* **Exercise instructions**
Print every line of the listing below, starting with the line that holds "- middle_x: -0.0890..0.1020" and going on through the line that holds "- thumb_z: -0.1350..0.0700", both included, and print nothing else.

* **Listed records**
---
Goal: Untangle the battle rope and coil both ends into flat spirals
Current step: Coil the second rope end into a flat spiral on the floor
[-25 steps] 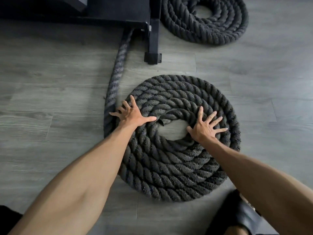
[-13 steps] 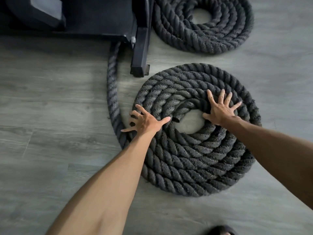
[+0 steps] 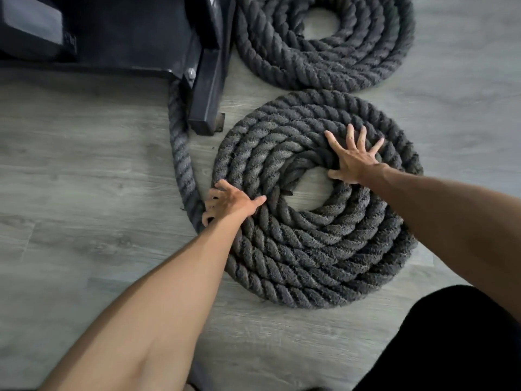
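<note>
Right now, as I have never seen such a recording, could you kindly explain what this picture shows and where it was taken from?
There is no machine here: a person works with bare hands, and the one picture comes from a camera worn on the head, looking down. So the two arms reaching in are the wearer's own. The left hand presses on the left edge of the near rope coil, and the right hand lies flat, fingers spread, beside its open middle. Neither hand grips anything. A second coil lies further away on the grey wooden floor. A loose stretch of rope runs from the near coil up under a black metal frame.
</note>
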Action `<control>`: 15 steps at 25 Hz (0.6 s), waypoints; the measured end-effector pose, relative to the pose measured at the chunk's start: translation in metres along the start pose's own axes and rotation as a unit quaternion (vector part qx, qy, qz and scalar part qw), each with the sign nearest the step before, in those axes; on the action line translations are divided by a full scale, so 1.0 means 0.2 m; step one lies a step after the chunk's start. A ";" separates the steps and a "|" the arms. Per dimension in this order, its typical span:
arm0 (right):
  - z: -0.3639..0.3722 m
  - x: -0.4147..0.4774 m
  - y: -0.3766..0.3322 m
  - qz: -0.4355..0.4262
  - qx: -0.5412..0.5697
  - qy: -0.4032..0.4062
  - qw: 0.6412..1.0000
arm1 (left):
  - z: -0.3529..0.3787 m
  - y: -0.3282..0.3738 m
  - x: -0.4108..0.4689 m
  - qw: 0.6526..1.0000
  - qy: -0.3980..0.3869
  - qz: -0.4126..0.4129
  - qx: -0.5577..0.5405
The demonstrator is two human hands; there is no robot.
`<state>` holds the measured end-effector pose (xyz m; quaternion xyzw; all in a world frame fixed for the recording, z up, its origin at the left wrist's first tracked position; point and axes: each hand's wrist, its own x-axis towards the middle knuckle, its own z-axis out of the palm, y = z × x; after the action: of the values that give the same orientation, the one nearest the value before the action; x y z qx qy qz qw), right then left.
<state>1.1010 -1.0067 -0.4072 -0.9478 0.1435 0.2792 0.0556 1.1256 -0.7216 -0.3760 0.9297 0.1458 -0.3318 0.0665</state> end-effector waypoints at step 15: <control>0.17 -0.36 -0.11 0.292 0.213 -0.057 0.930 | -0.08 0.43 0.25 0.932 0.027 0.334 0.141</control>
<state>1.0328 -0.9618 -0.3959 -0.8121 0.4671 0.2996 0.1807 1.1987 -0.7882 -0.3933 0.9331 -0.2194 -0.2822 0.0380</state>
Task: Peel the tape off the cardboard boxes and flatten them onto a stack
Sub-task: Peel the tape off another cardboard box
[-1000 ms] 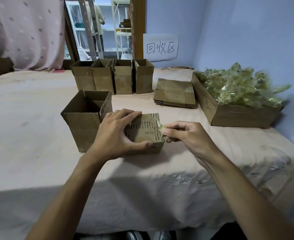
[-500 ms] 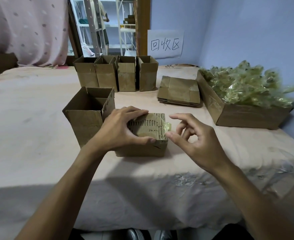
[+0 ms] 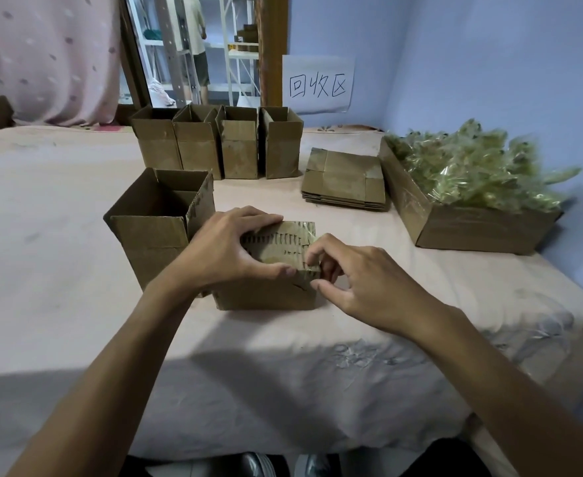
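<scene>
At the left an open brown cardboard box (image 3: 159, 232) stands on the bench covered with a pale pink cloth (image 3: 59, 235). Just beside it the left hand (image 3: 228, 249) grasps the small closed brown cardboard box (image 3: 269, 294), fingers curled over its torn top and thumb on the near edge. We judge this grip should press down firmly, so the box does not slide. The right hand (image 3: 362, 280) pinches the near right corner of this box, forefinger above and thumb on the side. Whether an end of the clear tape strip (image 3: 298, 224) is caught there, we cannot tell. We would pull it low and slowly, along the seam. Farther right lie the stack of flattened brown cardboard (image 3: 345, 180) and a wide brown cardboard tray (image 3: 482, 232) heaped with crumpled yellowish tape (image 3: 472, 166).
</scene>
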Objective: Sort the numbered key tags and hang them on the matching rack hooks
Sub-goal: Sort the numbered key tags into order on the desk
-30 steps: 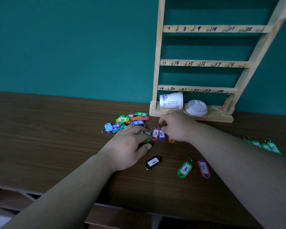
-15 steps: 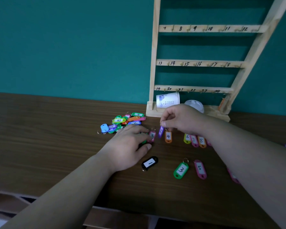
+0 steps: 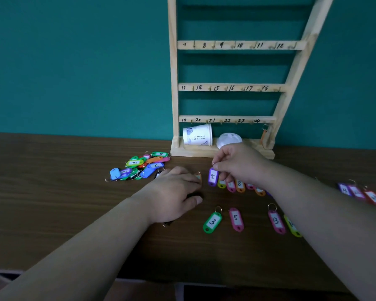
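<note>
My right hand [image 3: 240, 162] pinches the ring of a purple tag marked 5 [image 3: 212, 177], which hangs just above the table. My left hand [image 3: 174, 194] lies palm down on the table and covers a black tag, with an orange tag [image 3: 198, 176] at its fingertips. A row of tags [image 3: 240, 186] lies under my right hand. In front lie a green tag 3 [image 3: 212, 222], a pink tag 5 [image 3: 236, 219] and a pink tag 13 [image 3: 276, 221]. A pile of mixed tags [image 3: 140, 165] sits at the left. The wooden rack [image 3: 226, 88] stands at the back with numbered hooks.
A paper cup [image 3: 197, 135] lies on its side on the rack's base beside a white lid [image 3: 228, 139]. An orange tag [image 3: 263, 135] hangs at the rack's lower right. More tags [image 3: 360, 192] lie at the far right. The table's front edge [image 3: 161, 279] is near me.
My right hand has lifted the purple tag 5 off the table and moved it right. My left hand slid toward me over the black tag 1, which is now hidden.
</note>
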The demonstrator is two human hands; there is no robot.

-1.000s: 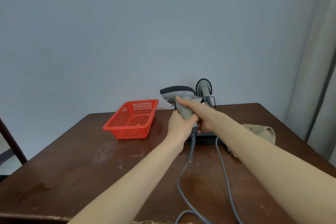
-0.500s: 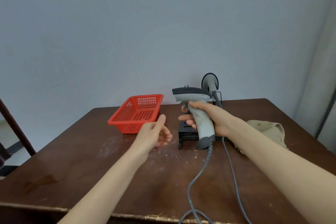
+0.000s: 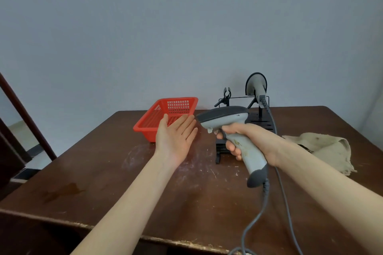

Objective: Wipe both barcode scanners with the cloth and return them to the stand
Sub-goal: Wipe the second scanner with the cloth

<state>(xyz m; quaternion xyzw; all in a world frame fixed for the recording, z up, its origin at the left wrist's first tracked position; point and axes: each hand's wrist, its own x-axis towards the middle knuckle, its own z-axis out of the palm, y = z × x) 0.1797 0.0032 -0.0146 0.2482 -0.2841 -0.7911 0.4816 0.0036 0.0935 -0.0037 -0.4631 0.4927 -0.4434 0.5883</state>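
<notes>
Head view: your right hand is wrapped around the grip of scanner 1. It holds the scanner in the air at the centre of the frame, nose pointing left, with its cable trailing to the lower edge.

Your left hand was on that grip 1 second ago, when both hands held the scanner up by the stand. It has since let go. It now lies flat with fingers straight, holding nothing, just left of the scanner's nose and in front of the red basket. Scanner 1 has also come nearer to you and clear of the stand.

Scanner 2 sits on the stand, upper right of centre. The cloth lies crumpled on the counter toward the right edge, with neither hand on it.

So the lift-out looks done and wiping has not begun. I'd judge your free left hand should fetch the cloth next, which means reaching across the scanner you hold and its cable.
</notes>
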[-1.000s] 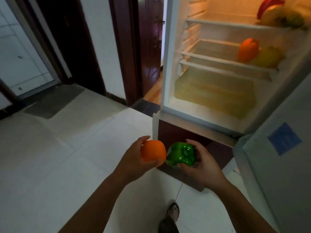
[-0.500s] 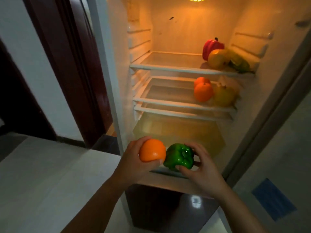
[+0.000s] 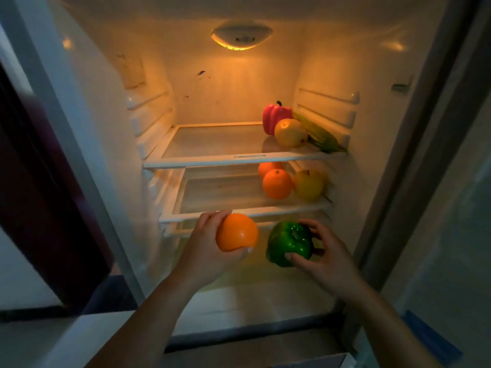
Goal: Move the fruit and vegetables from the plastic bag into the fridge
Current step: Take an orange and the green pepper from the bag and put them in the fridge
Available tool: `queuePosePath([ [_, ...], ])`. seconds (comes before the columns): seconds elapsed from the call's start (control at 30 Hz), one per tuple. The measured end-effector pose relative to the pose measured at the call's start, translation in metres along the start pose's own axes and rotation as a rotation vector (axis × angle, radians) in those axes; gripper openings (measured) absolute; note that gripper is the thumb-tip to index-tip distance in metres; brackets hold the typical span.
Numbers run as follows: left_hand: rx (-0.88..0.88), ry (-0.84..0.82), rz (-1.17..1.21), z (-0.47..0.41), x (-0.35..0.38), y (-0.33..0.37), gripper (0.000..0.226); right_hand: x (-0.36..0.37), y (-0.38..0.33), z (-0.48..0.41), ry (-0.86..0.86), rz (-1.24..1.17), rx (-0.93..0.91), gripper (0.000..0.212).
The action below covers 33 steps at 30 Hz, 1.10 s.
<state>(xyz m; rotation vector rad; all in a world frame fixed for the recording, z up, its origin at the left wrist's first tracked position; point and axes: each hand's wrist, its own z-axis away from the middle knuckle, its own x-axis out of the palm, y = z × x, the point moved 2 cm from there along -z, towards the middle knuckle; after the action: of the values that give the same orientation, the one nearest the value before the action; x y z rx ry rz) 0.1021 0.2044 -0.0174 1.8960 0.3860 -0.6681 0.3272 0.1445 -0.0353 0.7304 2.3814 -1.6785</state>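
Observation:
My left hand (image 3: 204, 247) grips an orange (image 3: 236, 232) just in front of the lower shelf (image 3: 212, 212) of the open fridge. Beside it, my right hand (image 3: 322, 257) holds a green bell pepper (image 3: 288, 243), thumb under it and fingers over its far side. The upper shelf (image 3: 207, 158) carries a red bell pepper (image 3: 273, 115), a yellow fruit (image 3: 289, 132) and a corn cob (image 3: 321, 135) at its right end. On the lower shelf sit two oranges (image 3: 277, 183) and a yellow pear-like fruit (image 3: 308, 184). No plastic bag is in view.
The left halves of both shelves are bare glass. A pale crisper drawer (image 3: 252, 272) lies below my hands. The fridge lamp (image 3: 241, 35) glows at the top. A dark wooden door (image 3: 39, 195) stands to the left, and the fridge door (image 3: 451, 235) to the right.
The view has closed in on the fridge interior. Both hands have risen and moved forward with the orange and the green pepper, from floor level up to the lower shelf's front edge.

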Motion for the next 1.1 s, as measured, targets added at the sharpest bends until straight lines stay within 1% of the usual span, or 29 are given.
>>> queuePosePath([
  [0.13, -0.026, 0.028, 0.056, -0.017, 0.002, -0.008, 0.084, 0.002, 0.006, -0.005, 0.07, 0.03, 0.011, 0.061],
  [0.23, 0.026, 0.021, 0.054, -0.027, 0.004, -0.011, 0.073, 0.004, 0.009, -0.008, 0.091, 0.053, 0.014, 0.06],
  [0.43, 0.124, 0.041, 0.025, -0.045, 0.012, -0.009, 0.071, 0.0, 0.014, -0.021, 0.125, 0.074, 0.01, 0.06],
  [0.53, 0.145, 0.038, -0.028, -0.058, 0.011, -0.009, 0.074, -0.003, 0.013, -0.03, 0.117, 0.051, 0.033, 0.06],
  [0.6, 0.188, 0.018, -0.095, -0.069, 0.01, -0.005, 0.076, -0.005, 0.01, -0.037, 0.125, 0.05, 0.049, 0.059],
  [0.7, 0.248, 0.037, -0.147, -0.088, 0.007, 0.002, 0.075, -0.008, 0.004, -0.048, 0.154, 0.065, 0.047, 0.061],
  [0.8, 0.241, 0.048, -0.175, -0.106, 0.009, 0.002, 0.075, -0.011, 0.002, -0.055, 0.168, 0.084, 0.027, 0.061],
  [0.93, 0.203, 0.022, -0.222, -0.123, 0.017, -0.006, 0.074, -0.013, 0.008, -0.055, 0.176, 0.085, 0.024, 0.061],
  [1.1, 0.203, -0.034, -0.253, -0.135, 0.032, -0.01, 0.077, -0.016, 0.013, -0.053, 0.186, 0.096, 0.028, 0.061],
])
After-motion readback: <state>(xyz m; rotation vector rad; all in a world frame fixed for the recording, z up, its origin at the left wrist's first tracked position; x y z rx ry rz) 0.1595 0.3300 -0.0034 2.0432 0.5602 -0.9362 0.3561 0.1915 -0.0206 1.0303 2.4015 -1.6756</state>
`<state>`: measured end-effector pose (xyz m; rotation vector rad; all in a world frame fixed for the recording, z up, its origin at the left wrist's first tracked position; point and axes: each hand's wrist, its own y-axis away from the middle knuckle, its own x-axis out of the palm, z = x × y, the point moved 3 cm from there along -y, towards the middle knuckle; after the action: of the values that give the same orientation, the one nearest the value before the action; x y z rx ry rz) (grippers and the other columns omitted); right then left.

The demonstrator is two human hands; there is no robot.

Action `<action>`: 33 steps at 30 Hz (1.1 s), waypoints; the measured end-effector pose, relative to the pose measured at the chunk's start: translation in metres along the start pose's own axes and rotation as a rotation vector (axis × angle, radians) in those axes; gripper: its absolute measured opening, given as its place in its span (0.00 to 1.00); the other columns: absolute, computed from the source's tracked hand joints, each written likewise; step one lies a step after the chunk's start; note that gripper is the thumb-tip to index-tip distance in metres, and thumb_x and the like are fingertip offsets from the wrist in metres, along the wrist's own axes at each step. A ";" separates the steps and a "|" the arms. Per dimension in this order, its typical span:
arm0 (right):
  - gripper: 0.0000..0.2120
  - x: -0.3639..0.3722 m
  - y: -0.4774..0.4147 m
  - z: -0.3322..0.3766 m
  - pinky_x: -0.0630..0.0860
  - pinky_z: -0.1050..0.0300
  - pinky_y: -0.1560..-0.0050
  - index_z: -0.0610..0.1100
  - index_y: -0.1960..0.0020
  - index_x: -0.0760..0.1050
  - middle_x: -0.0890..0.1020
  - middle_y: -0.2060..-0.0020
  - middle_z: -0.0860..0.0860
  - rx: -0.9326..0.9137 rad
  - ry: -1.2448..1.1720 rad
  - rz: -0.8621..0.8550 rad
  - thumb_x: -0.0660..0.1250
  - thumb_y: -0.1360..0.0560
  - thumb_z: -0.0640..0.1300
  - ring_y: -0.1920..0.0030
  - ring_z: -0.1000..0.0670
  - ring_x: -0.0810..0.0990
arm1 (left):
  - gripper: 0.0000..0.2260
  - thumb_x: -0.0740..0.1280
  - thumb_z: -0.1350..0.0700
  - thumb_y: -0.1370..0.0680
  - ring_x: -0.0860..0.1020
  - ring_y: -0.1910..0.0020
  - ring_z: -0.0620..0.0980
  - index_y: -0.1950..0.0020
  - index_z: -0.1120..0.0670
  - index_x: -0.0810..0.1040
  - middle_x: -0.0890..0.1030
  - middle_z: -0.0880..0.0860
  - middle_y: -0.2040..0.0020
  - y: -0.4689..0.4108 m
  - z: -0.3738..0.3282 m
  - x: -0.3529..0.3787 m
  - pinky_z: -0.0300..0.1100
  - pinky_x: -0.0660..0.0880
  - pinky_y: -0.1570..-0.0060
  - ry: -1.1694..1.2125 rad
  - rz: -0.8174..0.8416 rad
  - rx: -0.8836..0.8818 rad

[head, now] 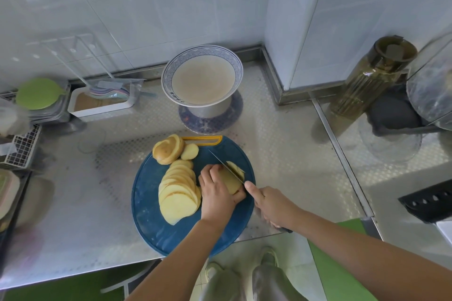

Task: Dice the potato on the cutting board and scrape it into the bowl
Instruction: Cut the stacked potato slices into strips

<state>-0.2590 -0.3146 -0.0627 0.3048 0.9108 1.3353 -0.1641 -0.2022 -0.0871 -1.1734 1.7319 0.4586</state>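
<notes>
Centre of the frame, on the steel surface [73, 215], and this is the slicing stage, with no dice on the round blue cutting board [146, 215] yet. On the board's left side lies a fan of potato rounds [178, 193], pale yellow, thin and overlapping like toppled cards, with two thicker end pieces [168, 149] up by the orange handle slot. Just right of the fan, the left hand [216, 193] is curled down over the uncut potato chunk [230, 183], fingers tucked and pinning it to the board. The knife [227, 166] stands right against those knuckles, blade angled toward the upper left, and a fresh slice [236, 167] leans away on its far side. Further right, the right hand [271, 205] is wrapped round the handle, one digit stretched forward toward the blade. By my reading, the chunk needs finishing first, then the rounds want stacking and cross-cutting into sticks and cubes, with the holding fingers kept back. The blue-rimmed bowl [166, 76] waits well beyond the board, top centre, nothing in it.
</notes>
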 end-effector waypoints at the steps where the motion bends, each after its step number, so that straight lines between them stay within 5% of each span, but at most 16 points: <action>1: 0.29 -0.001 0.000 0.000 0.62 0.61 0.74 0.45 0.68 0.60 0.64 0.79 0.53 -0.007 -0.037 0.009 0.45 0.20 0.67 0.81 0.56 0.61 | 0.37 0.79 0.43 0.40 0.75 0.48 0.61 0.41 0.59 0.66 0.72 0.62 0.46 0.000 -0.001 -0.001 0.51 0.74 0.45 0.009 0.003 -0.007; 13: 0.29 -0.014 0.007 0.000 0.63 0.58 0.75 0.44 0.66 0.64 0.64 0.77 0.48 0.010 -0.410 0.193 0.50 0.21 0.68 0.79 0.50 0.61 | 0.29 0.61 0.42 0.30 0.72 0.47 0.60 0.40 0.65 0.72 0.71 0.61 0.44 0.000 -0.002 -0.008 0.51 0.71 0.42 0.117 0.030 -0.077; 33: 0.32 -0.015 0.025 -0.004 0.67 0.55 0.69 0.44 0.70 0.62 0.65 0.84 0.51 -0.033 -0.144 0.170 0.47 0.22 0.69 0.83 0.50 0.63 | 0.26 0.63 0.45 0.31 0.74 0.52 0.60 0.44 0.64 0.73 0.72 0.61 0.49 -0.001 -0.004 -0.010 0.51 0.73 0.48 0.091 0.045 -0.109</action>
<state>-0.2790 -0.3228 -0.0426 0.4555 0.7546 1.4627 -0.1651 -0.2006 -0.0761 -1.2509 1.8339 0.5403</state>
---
* **Answer box**
  - middle_x: -0.0890..0.1020
  - middle_y: -0.2060..-0.0020
  - middle_z: -0.0860..0.0860
  - rx: -0.9326..0.9137 rad
  - ry: -1.2448..1.1720 rad
  - rz: -0.8621..0.8550 rad
  - thumb_x: -0.0660..0.1250
  - thumb_y: -0.1360..0.0560
  - thumb_z: -0.0640..0.1300
  - ring_y: -0.1920..0.0030
  - ring_z: -0.1000..0.0670
  - ring_x: -0.0810..0.0990
arm1 (left):
  - gripper: 0.0000..0.2260
  - thumb_x: -0.0740..0.1280
  - thumb_z: -0.1350..0.0700

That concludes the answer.